At the time President Kagame, his movement and comdrades identified over twenty-one years ago inclusive and equitable approach to development as a key element of their vision for reconstructing a new Rwanda where insidious discrimination would be banished and where every Rwandan, regardless of their ethnic background, class or location, would be provided with the same opportunities for improving their lives, inclusive and equitable development was not fashionable in most African countries.
Why the inclusive and equitable growth development agenda?
At the time President Kagame, his movement and comdrades identified over twenty-one years ago inclusive and equitable approach to development as a key element of their vision for reconstructing a new Rwanda where insidious discrimination would be banished and where every Rwandan, regardless of their ethnic background, class or location, would be provided with the same opportunities for improving their lives, inclusive and equitable development was not fashionable in most African countries. That period marked in large measure the height of the structural adjustment era when the main preoccupation for economic policy making was fiscal retrenchment, tight monetary policies and reining in state intervention in the mainstream economic activities in order to restore macroeconomic balance and stability as well as put back the economies on more sustainable growth paths. Equity considerations were definitely not high on the development agenda then.
Consequently, the key tenets of Development Economics, which held sway in the 1970s and 1980s, among which was a focus on income distributional issues, were consigned to the back burners by Neo-Classical Economics. In any case, most Governments at the time were not that much interested as a matter of principle in promoting an egalitarian development agenda.

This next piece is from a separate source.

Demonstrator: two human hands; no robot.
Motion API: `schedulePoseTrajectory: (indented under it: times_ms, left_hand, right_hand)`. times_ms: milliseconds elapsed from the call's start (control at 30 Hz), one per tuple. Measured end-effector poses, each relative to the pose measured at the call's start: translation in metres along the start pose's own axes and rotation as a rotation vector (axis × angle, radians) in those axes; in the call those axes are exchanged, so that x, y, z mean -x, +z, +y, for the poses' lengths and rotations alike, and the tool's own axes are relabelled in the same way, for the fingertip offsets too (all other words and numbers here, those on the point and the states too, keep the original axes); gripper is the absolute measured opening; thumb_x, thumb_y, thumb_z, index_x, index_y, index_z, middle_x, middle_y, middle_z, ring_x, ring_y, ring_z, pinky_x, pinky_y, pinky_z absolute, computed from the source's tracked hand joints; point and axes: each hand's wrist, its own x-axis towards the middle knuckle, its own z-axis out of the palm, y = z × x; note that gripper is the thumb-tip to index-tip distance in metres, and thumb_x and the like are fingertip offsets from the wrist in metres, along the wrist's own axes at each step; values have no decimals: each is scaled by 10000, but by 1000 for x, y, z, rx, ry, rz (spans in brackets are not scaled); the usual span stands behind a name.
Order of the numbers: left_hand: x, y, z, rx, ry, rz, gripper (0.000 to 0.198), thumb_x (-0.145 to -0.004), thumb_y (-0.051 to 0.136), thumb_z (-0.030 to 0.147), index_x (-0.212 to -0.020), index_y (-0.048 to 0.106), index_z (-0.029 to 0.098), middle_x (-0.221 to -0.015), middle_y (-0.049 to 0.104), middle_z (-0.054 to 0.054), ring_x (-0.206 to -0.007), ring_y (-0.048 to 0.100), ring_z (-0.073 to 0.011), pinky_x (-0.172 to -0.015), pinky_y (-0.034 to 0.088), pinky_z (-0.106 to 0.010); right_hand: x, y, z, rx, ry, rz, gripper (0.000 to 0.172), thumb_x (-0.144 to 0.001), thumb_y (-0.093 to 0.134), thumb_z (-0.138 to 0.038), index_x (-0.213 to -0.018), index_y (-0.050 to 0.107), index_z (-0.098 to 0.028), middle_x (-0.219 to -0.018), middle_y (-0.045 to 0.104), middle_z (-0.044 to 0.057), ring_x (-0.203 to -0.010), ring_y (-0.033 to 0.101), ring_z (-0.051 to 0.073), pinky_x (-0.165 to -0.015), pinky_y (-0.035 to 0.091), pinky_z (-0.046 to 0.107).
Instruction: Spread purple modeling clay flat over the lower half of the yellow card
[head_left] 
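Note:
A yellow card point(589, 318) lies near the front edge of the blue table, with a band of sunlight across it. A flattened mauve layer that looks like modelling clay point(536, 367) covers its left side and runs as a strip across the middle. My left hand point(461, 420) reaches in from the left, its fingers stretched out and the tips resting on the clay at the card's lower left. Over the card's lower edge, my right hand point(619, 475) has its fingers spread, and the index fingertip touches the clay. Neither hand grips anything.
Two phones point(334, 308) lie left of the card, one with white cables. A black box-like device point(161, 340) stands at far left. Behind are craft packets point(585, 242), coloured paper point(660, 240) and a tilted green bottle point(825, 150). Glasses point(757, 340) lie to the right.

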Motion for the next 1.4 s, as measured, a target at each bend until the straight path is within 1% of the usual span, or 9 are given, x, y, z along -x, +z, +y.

Fast forward to recent years, especially over the past 3 to 4 years, we have witnessed a robust re-emergence of concerns for distributional issues as underscored by increasing reflections and conviction among academicians and policy analysts on the imperative for inclusive and equitable approaches to development. But despite the mounting evidence about widening and unacceptable levels of inequalities in income and opportunities in most parts of the world and their serious implications for social cohesion and stability, important knowledge, appreciation and commitment gaps continue to exist regarding the necessity for more equitable approaches to development, even among well-educated Economists. In this article, I will underscore all this,starting with a recapitulation of myrecent encounter with a well-trained and experienced Economist friend of mine, who is still highly cynical about the necessity for inclusive and equitable development..
At the March 2015 Emergence and Transformation Conference that the Government of Cote D’Ivoire and the UNDP organized in Abidjan, in partnership with AfDB and the World Bank, I met this old friend of mine, who is a Senior Official from the Ministry of Finance in one of the neighbouring countries in East Africa. We have known each other from our University days in England and maintained both personal and professional contacts through the brief stint I had with the Central Bank in my country and then when I joined a series of international development organizations. He stayed in his country and rose through the ranks of his country’s Central Bank and subsequently in the Ministry of Finance.
We were very close at the University as we shared a common passion for the application of macroeconomic analysis and econometrics modelling to understanding how accelerated growth and development could be best promoted while maintaining macroeconomic stability in our continent. As we tend to meet at the major international conferences like the one organized in Abidjan in March this year, we always look out for each other and try to catch up with how we see things evolving in Africa, mainly on the economic development front. We all pretend that politics is not our forte or strong area.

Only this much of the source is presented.